Print the listing in its entirety and exactly, leaving out images.

################

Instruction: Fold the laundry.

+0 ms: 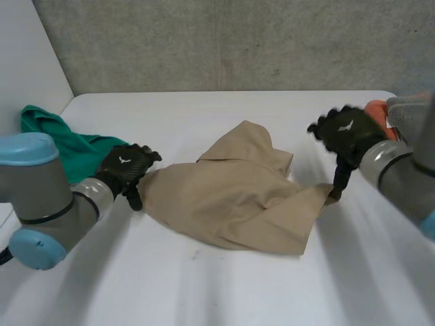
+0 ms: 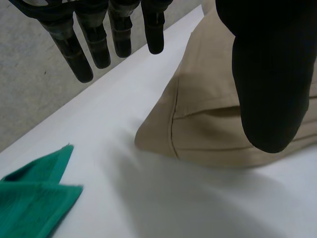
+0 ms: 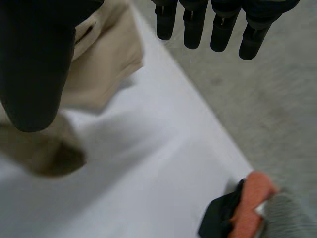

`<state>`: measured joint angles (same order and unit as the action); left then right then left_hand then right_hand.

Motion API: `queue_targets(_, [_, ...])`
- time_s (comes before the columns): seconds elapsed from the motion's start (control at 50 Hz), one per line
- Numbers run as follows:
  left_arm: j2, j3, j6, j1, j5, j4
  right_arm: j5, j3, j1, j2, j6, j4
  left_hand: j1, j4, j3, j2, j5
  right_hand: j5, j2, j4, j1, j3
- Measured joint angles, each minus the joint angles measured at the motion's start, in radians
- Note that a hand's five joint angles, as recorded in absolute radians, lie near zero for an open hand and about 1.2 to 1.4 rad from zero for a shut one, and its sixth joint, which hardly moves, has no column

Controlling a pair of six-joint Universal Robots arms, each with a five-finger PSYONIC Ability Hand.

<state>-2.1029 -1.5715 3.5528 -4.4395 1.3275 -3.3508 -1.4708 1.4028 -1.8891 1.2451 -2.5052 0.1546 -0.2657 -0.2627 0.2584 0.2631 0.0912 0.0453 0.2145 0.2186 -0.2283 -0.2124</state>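
The tan garment (image 1: 234,197) lies crumpled on the surface (image 1: 204,292), its long axis running between the left hand (image 1: 126,168) and the right hand (image 1: 346,136). Each hand is at one end, fingers straight, gripping nothing.

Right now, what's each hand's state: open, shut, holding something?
Left hand: open, fingers straight, by the tan cloth's left edge, holding nothing.
Right hand: open, fingers straight, above the cloth's right corner, holding nothing.

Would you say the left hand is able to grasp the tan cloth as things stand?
Probably yes: the left hand is open at a corner of the tan cloth, with nothing between.
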Motion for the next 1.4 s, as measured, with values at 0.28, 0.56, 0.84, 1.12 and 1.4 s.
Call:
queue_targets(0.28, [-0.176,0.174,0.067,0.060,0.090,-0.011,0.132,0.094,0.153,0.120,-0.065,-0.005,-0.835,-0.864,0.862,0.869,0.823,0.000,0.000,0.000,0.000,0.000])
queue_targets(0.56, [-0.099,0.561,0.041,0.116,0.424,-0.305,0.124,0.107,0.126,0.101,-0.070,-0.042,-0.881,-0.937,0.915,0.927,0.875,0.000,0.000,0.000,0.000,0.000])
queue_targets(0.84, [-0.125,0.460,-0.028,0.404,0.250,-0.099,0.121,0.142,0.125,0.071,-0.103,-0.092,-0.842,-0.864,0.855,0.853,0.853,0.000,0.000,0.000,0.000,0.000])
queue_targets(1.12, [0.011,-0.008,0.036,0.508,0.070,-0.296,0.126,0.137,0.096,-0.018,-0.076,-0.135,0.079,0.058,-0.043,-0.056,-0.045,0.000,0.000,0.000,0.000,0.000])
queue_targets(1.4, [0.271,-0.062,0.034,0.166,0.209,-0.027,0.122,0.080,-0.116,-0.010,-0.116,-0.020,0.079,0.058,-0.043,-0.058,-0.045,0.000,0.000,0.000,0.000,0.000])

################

_Solved exercise_
Instruction: Fold the laundry.

+0 ms: 
+0 ms: 
+0 ms: 

`<state>`: measured joint angles (same order and unit as the action); left then right then left_hand then right_hand.

Motion API: `queue_targets(_, [_, ...])`
- time_s (comes before the columns): seconds elapsed from the motion's start (control at 50 Hz), one per line
- Numbers run as follows:
  left_arm: j2, j3, j6, j1, j5, j4
  right_arm: j5, j3, j1, j2, j6, j4
  left_hand: j1, j4, j3, j2, j5
  right_hand: j5, j2, j4, j1, j3
- Measured joint angles, each minus the joint angles measured at the motion's start, in radians
- Note that a hand's five joint angles, as recorded in absolute radians, lie near zero for an open hand and about 1.2 to 1.4 rad from zero for a shut one, and its sixth joint, which hardly moves, has no column

Controlling a pair of six-joint Universal Robots arms, each with a five-finger PSYONIC Ability Hand.

<state>-2.1029 -1.5715 3.5528 -4.4395 1.3275 -3.3508 -1.4708 1.4028 -1.8891 1.2451 -2.5052 0.1546 -0.2657 -0.2627 0.2584 0.2631 0.0912 0.0453 0.2145 0.2186 -0.2283 -0.2124</state>
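The tan garment (image 1: 234,197) lies crumpled on the surface (image 1: 204,292), its long axis running between the left hand (image 1: 126,168) and the right hand (image 1: 346,136). Each hand is at one end, fingers straight, gripping nothing.

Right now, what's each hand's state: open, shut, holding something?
Left hand: open, fingers straight, by the tan cloth's left edge, holding nothing.
Right hand: open, fingers straight, above the cloth's right corner, holding nothing.

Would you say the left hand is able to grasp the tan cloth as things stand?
Probably yes: the left hand is open at a corner of the tan cloth, with nothing between.
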Motion for the next 1.4 s, as measured, with values at 0.28, 0.56, 0.84, 1.12 and 1.4 s.
Call:
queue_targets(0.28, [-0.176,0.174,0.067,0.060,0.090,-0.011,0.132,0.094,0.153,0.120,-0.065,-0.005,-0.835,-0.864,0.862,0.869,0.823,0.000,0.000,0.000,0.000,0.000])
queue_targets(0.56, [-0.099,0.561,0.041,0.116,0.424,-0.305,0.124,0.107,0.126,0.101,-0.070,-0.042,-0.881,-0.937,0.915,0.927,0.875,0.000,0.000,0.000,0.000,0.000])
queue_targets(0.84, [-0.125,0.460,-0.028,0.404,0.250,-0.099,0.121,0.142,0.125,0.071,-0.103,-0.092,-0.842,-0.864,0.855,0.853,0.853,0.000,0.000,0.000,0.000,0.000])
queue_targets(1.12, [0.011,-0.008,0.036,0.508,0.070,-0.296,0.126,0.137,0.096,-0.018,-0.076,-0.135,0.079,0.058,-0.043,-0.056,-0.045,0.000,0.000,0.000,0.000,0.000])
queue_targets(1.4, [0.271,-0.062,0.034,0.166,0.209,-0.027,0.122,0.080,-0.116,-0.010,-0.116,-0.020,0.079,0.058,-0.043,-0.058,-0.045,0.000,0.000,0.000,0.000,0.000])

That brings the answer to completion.